> [Task requirements] Find the lines of the listing that contain the string "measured", and return them.
===
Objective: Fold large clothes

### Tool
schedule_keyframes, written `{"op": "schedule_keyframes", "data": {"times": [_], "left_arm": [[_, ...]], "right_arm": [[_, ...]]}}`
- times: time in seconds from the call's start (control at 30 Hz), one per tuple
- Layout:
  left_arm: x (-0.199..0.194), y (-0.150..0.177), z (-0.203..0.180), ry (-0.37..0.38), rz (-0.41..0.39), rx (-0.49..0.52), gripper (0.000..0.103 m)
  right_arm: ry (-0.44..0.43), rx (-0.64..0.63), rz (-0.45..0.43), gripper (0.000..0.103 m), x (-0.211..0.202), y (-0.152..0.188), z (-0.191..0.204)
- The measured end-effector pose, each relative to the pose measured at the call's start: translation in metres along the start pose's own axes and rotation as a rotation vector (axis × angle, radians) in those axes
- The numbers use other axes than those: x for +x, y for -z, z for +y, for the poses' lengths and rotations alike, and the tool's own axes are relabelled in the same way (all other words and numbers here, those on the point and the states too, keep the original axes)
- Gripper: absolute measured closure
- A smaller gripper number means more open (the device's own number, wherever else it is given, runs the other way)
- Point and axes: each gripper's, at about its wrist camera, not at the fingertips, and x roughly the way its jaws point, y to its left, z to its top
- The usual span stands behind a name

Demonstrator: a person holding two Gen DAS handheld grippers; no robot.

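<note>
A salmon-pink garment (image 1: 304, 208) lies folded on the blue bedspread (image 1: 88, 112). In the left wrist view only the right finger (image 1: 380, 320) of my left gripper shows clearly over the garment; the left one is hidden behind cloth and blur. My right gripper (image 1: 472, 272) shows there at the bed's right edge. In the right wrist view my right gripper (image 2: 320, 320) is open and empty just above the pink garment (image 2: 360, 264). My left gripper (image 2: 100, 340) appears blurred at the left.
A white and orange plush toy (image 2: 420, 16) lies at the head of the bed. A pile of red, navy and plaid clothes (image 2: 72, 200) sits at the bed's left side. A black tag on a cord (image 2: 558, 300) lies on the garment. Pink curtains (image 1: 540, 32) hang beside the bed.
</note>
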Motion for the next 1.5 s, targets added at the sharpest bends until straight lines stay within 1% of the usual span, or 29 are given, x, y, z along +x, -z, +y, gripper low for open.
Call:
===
> [Written solution]
- The measured end-effector pose, each relative to the pose measured at the call's start: translation in metres along the start pose's own axes and rotation as a rotation vector (axis × angle, radians) in those axes
- Gripper: absolute measured closure

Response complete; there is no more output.